Le gaz européen atteint un sommet depuis 2023
Le prix du gaz européen poursuit sa progression : le TTF a brièvement dépassé 75 €/MWh début septembre, atteignant son plus haut niveau depuis janvier 2023. Cette envolée intervient alors que les stocks européens restent faibles à l’approche de l’hiver, avec un taux de remplissage de seulement 65,4 % au 1er septembre.

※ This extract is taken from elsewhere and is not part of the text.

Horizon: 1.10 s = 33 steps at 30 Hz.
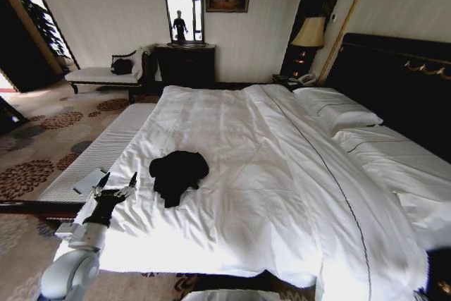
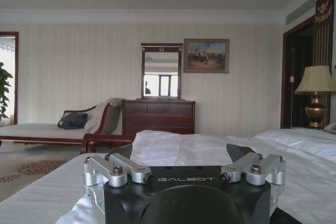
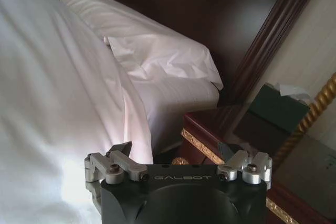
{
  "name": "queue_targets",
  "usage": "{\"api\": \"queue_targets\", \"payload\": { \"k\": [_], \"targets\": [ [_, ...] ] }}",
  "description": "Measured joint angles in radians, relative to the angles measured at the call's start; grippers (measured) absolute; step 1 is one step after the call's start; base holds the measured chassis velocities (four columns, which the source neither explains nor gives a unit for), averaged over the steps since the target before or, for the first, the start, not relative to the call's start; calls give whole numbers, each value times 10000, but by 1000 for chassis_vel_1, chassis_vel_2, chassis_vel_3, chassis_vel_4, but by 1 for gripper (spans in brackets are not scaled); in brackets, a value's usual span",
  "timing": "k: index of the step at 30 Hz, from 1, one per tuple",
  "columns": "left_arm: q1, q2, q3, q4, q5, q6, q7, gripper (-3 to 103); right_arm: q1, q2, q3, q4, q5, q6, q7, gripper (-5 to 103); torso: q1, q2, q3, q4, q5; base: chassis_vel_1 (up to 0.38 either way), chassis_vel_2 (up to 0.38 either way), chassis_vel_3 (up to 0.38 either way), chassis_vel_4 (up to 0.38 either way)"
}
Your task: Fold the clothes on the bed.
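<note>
Black soft fabric, bunched in a lumpy heap w/ one flap trailing toward the foot edge: that's the T-shirt (image 1: 177, 173), lying on the bed (image 1: 282, 195) near its foot-left corner, not spread, not folded. No lettering readable from here. Task looks barely begun; shirt prob. needs flattening first, since a crumpled heap gives no clean hem or sleeve to fold along.

Left gripper (image 1: 117, 187) hovers just over the bed's left edge, beside the shirt but apart from it, jaws apart & empty, likely staged low and close so it can reach the nearest fold of cloth. In the left wrist view the same gripper (image 2: 184, 166) points across the white duvet toward the far wall.

Right gripper (image 3: 179, 156) sits by the headboard-side edge of the bed, next to a dark wooden nightstand (image 3: 220, 135) w/ gilt trim; jaws apart, holding nothing, well away from the shirt, seemingly parked.

Duvet is white, smooth-ish w/ shallow creases; pillows (image 1: 337, 112) plump, crisp cotton.
</note>
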Motion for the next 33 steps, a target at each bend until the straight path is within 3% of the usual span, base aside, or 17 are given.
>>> {"api": "queue_targets", "payload": {
  "k": [2, 7, 21, 33],
  "targets": [
    [67, -19, 0, -30, 9, 0, 0, 100, -69, 6, 60, 346, 563, 1194, -581, 97, 0, 0, 0, 5, 1, 0, 0, 0, 0],
    [133, -82, 4, -74, 53, -4, 0, 100, -293, 17, 99, 1277, 1304, 2248, -1448, 100, 0, 0, 0, 2, 2, 0, 0, 0, 0],
    [410, -250, 3, -182, 244, -51, 0, 100, -776, 78, -50, 4265, 1747, 2450, -2138, 100, 0, 0, 0, 2, 0, 0, 0, 0, 0],
    [655, -287, 121, -447, 452, -58, -1, 100, -1139, 37, -1754, 6219, 756, 2634, -2569, 100, 0, 0, 0, 2, 0, 0, 0, 0, 0]
  ]
}}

Les tensions géopolitiques accentuent cette pression. Les perturbations autour du détroit d’Ormuz compliquent l’approvisionnement en GNL, tandis que l’Europe doit composer avec la concurrence des acheteurs asiatiques. Avec des réserves à reconstituer et une visibilité limitée sur les prochains approvisionnements, le marché reste sous tension à l’approche de la saison de chauffage.
Tendances électricité
Le prix de l’électricité sur l’EEX fait un bond en ce début septembre. Il passe de 70,59 €/MWh le 31 août à 82,12 €/MWh le 7 septembre, soit une augmentation de 11,53 €/MWh en une semaine. Cette hausse s’explique par plusieurs facteurs. La rentrée, marquée par la reprise de l’activité professionnelle, a entraîné un regain de la demande d’électricité. Cette tension intervient alors que le parc nucléaire français sort d’un été fortement perturbé par les épisodes de chaleur, tandis que les prix du gaz restent élevés. La combinaison de ces facteurs a ainsi renforcé la pression sur le marché et contribué à la hausse des prix de l’électricité.

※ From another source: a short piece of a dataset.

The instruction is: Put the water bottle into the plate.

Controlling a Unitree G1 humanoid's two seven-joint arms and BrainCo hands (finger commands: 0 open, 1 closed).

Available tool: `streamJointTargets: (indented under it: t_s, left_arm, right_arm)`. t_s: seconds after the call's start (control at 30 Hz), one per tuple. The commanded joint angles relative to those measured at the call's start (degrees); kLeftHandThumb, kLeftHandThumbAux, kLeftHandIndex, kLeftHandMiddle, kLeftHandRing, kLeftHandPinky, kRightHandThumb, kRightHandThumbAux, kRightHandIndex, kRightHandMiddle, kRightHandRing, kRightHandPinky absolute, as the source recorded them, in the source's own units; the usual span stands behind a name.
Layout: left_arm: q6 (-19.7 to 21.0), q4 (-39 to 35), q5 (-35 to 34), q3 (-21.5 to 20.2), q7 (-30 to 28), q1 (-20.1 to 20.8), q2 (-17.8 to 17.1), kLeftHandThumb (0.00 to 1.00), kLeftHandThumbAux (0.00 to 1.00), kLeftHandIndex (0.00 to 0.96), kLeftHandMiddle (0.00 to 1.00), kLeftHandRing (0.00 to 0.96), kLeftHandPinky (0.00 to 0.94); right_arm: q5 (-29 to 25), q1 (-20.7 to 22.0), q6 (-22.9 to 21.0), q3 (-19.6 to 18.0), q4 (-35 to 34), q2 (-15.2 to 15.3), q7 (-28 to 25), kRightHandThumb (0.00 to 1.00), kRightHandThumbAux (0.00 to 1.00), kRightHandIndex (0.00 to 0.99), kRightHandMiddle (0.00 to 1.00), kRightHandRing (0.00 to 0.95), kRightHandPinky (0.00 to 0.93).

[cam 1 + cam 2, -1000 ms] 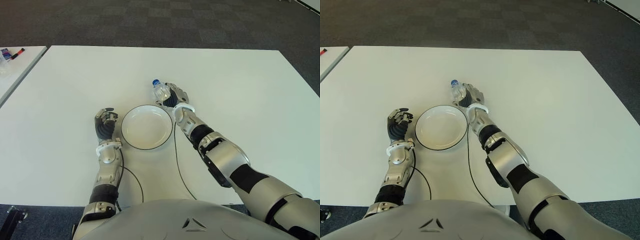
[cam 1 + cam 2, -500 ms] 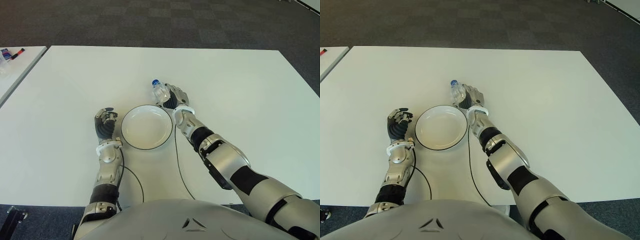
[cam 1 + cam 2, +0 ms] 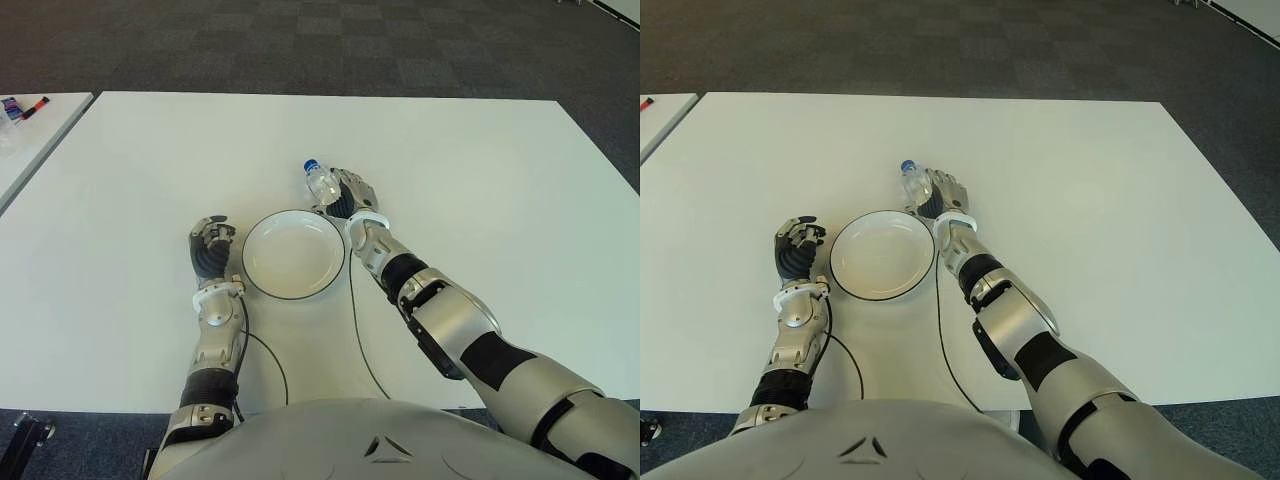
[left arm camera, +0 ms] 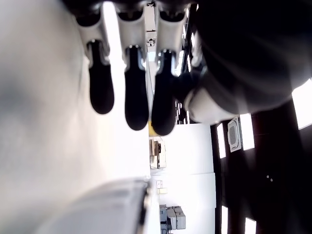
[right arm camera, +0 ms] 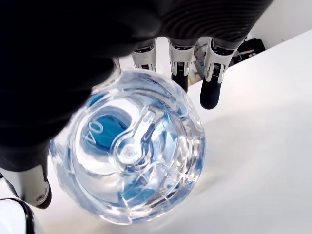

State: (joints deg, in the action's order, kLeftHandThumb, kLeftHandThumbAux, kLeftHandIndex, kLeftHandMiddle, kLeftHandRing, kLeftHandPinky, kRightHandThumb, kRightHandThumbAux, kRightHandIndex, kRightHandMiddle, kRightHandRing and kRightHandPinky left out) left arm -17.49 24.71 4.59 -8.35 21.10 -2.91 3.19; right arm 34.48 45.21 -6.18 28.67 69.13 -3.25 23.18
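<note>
I am looking down at dark grey carpet (image 3: 330, 45) with a faint checked pattern, filling the room beyond the far edge of the big white table (image 3: 500, 170). A second white table (image 3: 30, 140) is showing at the far left, just apart from the main one, with a few small items lying on its far corner that I cannot make out beyond a red and dark marker shape.

On the main table a white plate (image 3: 294, 254) with a dark rim is sitting close in front of the robot, holding nothing. A thin black cable (image 3: 356, 330) is trailing across the tabletop on the plate's right.

The right hand (image 3: 349, 192) is reaching to the plate's far right edge, its fingers (image 5: 213, 80) wrapping around the clear water bottle (image 3: 320, 183) with the blue cap, which is tilting outside the plate.

The left hand (image 3: 210, 243) is sitting just left of the plate, fingers (image 4: 132, 92) curling in together and gripping nothing.
</note>
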Motion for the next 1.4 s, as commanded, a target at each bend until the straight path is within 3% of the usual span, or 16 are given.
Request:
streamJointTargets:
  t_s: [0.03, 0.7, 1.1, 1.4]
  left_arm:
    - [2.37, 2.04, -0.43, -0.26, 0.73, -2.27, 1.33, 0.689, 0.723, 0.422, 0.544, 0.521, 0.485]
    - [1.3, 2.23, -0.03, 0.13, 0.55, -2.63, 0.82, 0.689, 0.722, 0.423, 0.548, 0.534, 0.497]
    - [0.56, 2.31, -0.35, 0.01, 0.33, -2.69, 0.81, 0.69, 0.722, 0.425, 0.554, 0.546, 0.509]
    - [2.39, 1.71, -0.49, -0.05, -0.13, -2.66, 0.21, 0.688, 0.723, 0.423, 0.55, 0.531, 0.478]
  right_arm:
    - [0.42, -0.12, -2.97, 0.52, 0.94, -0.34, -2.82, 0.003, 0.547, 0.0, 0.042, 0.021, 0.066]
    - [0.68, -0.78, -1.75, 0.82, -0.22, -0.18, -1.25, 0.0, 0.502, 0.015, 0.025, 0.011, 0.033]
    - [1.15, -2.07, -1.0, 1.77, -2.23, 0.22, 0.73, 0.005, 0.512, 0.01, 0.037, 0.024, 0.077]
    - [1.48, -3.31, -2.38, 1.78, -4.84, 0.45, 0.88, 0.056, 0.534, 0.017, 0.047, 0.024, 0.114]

Une restriction de contacts pour la présidente de RTE
La présidente du directoire de RTE, Émilie Piette, fait l’objet de restrictions dans ses échanges avec plusieurs responsables publics. Jusqu’au 6 décembre 2026, la HATVP lui interdit toute démarche auprès du Premier ministre Sébastien Lecornu, de son cabinet et de la ministre déléguée chargée de l’Énergie, Maud Bregeon. Cette mesure découle de ses anciennes fonctions à l’Élysée et vise à prévenir tout risque de conflit d’intérêts.
Cette situation intervient alors que RTE joue un rôle central dans le fonctionnement et la transformation du système électrique français. Le gestionnaire du réseau doit accompagner l’électrification des usages, le développement des nouvelles capacités de production et l’évolution des besoins en infrastructures. Malgré ces restrictions temporaires, la nomination d’Émilie Piette à la tête de RTE avait été validée par les instances compétentes, la CRE ayant notamment conclu au respect des règles d’indépendance applicables à ses dirigeants.